* _ACTIVITY_
In this exercise, restate the listing word for word.

+ + + + + + +

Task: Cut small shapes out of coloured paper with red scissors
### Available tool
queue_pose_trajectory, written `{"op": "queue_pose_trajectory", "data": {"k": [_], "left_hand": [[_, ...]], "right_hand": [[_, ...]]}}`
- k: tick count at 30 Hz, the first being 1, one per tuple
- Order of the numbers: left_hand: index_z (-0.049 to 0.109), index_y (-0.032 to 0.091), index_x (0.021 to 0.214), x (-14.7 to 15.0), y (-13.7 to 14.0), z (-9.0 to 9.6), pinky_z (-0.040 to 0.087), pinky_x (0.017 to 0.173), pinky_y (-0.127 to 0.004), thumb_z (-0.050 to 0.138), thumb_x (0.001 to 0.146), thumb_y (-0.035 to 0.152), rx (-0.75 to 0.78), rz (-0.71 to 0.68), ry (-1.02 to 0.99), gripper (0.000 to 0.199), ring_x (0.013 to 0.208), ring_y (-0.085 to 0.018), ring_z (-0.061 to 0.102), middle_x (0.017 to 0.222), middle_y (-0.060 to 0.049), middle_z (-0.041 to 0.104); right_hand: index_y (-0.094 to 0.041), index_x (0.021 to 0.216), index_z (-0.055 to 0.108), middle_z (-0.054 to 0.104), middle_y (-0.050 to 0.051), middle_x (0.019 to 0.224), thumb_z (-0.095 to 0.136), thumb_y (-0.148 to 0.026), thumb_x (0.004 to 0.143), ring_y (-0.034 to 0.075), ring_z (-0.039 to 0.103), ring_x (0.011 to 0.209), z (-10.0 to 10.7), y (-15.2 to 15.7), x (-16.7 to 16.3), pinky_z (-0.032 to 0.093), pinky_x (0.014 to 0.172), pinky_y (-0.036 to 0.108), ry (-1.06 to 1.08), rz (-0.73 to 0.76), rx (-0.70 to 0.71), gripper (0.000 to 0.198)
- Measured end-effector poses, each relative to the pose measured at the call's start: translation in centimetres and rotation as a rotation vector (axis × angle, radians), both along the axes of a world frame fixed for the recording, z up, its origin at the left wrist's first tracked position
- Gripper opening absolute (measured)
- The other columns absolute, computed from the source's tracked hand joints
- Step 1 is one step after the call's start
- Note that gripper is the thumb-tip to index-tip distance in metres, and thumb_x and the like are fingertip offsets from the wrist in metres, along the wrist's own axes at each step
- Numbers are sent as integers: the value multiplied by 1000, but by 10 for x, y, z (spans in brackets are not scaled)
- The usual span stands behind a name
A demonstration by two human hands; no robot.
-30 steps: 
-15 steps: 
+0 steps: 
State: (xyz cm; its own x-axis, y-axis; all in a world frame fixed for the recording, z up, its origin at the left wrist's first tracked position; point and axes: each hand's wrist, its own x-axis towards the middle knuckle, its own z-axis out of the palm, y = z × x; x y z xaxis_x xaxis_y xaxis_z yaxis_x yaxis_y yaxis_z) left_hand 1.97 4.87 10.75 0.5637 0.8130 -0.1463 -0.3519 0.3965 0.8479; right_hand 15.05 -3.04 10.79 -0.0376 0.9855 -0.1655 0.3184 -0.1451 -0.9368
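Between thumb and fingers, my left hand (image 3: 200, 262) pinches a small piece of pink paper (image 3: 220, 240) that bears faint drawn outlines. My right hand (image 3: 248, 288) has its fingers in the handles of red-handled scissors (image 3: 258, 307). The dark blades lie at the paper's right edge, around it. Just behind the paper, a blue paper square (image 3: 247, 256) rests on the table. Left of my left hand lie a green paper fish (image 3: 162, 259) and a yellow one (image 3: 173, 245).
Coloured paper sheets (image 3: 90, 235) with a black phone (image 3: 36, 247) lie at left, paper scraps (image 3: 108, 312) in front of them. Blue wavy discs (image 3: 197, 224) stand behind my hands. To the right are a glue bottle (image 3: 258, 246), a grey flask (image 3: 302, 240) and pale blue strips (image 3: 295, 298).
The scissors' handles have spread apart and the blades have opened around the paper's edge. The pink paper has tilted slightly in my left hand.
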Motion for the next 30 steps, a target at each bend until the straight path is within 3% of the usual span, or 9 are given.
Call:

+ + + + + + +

* _RESULT OF THE TASK_
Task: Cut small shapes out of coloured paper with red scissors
### Available tool
queue_pose_trajectory, written `{"op": "queue_pose_trajectory", "data": {"k": [_], "left_hand": [[_, ...]], "right_hand": [[_, ...]]}}`
- k: tick count at 30 Hz, the first being 1, one per tuple
- Order of the numbers: left_hand: index_z (-0.049 to 0.109), index_y (-0.032 to 0.091), index_x (0.021 to 0.214), x (-14.7 to 15.0), y (-13.7 to 14.0), z (-9.0 to 9.6), pinky_z (-0.040 to 0.087), pinky_x (0.017 to 0.173), pinky_y (-0.127 to 0.004), thumb_z (-0.050 to 0.138), thumb_x (0.001 to 0.146), thumb_y (-0.035 to 0.152), rx (-0.75 to 0.78), rz (-0.71 to 0.68), ry (-1.02 to 0.99), gripper (0.000 to 0.199), ring_x (0.013 to 0.208), ring_y (-0.085 to 0.018), ring_z (-0.061 to 0.102), middle_x (0.017 to 0.222), middle_y (-0.060 to 0.049), middle_z (-0.041 to 0.104); right_hand: index_y (-0.094 to 0.041), index_x (0.021 to 0.216), index_z (-0.055 to 0.108), middle_z (-0.054 to 0.104), middle_y (-0.050 to 0.051), middle_x (0.019 to 0.224), thumb_z (-0.095 to 0.136), thumb_y (-0.148 to 0.026), thumb_x (0.004 to 0.143), ring_y (-0.034 to 0.075), ring_z (-0.039 to 0.103), ring_x (0.011 to 0.209), z (-10.0 to 10.7), y (-15.2 to 15.7), x (-16.7 to 16.3), pinky_z (-0.032 to 0.093), pinky_x (0.014 to 0.172), pinky_y (-0.036 to 0.108), ry (-1.06 to 1.08), rz (-0.73 to 0.76), rx (-0.70 to 0.71), gripper (0.000 to 0.198)
- Measured end-effector poses, each relative to the pose measured at the call's start: translation in centimetres and rotation as a rotation vector (axis × angle, radians), both along the axes of a world frame fixed for the recording, z up, its origin at the left wrist's first tracked position
- Gripper opening absolute (measured)
- The other columns absolute, computed from the source's tracked hand joints
- Step 1 is one step after the call's start
- Note that gripper is the thumb-tip to index-tip distance in metres, and thumb_x and the like are fingertip offsets from the wrist in metres, along the wrist's own axes at each step
- Numbers are sent as integers: the value multiplied by 1000, but by 10 for x, y, z (spans in brackets are not scaled)
- The usual span stands behind a name
A demonstration by two human hands; no robot.
-30 steps: 
-15 steps: 
+0 steps: 
State: (xyz cm; its own x-axis, y-axis; all in a world frame fixed for the recording, z up, its origin at the left wrist's first tracked position; point and axes: each hand's wrist, its own x-axis towards the middle knuckle, its own z-axis out of the palm, y = z × x; x y z xaxis_x xaxis_y xaxis_z yaxis_x yaxis_y yaxis_z) left_hand 1.97 4.87 10.75 0.5637 0.8130 -0.1463 -0.3519 0.3965 0.8479; right_hand 15.05 -3.04 10.79 -0.0376 0.9855 -0.1655 0.3184 -0.1451 -0.9368
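Between thumb and fingers, my left hand (image 3: 200, 262) pinches a small piece of pink paper (image 3: 220, 240) that bears faint drawn outlines. My right hand (image 3: 248, 288) has its fingers in the handles of red-handled scissors (image 3: 258, 307). The dark blades lie at the paper's right edge, around it. Just behind the paper, a blue paper square (image 3: 247, 256) rests on the table. Left of my left hand lie a green paper fish (image 3: 162, 259) and a yellow one (image 3: 173, 245).
Coloured paper sheets (image 3: 90, 235) with a black phone (image 3: 36, 247) lie at left, paper scraps (image 3: 108, 312) in front of them. Blue wavy discs (image 3: 197, 224) stand behind my hands. To the right are a glue bottle (image 3: 258, 246), a grey flask (image 3: 302, 240) and pale blue strips (image 3: 295, 298).
The scissors' handles have spread apart and the blades have opened around the paper's edge. The pink paper has tilted slightly in my left hand.
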Motion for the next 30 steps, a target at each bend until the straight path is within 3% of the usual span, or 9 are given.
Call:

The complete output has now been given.